Ric Truesdell, who has served nearly seven years on the city’s planning commission, agrees. “The city, over the last year, has been recrafting its entire development code. I’m a developer, a broker. I am the most pro-business person sitting on the commission. I understand what Michael is concerned about.”
The city did pour $5.5 million in 2007 for streetscape improvements, including those tremendous signs. The city’s redevelopment agency can also reimburse businesses up to $95,000 for renovations to facades or installation of signs. For the last year, the city has also waived its $20,000 tavern license to help businesses get started (the waiver has been renewed through February 2012). Downtown has established beachheads at Fremont East and on Charleston Boulevard.
But now is the time to think more creatively along Fremont. How about a jazz club? A poetry slam venue? A comic book shop? The El Cortez has hosted two storytelling events (presented by Vegas Seven) that drew large crowds and suggested there’s plenty of untapped appetite for the urban lifestyle. The Neon Reverb music fest is a hit, but perhaps we can go further. Downtown Realtor Steve Franklin suggests Fremont could use a “serious live music venue,” a small 500-to-1,000-seat venue that could bring in the sort of quality national acts that can’t fill the large music venues on the Strip but could help “program” downtown as the hip alternative to mainstream Strip glitz. Grammy-winning jazz bassist Esperanza Spalding, anyone? Downtown Las Vegas will always have to confront the Strip, because the Strip will always have a claim on being the real downtown of Las Vegas, insofar as we measure downtown as the place with the most people, most jobs and most energy—the place that represents a city’s ambitions most clearly, the place we take our friends from out of town.

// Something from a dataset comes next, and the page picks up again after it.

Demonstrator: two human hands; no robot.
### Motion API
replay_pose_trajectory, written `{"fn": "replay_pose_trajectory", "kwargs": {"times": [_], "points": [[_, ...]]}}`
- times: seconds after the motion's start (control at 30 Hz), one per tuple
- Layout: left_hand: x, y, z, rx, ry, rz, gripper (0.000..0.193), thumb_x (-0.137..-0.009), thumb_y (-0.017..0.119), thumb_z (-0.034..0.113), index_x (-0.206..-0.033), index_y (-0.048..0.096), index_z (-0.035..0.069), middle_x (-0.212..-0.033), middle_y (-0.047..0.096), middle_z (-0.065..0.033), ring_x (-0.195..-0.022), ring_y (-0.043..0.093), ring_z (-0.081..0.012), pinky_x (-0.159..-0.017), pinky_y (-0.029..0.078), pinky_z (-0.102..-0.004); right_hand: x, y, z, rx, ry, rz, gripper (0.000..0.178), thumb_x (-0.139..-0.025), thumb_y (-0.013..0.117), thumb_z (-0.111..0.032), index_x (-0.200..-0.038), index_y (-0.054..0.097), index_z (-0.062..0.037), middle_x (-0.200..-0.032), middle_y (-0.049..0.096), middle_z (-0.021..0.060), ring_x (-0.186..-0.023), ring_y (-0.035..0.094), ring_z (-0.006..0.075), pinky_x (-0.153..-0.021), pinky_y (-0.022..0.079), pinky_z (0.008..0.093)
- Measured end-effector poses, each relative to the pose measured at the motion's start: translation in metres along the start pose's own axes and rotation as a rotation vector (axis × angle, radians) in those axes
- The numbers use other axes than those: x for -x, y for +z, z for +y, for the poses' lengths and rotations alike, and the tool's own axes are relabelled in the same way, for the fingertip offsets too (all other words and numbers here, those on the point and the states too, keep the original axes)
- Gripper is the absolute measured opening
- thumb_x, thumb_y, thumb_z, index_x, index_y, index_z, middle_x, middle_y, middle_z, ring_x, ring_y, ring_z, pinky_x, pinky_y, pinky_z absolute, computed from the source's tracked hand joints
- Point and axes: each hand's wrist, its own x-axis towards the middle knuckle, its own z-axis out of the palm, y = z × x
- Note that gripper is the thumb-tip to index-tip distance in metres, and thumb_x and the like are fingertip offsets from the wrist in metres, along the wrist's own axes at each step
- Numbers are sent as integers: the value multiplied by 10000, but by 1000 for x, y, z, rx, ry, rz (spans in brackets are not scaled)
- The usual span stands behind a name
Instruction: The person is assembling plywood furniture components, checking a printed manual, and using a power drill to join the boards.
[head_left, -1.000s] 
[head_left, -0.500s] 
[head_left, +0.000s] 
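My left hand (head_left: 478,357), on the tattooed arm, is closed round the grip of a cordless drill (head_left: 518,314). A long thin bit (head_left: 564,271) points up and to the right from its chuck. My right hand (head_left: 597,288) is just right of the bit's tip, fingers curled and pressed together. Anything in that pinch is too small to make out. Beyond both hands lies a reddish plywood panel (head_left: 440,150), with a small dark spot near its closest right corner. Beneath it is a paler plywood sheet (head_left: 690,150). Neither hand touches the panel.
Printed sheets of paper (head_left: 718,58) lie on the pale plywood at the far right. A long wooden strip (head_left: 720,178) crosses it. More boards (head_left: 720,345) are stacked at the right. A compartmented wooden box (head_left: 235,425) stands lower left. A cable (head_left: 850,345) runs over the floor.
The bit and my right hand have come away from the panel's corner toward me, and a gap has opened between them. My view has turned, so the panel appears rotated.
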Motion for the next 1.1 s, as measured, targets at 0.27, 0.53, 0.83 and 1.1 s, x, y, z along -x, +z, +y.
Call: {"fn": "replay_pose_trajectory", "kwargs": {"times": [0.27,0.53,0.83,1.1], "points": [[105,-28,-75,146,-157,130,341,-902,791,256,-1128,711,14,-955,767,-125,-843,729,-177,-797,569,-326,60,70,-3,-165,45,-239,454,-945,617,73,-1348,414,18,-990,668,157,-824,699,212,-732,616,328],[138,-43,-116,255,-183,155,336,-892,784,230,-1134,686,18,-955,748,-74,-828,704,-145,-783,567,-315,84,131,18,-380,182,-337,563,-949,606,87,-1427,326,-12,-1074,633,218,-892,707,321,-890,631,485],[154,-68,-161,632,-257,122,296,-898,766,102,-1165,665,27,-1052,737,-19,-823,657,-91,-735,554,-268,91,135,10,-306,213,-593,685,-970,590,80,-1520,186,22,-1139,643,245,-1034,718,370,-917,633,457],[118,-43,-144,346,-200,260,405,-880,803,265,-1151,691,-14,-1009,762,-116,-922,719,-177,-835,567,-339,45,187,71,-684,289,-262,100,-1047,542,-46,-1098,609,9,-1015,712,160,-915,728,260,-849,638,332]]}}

But everyone knows that the real heartbeat of a city is in its neighborhoods. Want to know the real New York? Leave Midtown—better yet, get over to Queens or Brooklyn. Want to know the real Chicago? Get off Michigan Avenue and out of the Loop. Sure, if downtown is just a neighborhood, why make a big deal out of it? Because, frankly, we don’t have many neighborhoods in Las Vegas. We have subdivisions, we have anonymous gated communities near long, anonymous commercial streets anchored by large, anonymous supermarket chains. Maybe one kick-ass neighborhood will give us a taste for more.
So I’m OK with a downtown Las Vegas that feels more like a great city neighborhood than the bustling center of a region. Whatever we do downtown, let’s not feel obligated to look for big, signature projects. Instead, let’s encourage developers to come downtown with small-scale but visionary dreams; let’s encourage residents to move downtown and provide a base for local businesses. Achieving critical mass downtown will require determined, smart and small steps. Lots of them.
That approach may produce a downtown that balances vitality and livability, density with room to breathe. “When you get into an urban setting,” Truesdell notes, “you have to plant a lot of seeds and pour a lot of water.” The first seeds have been planted on Fremont East. The true harvest is still to come.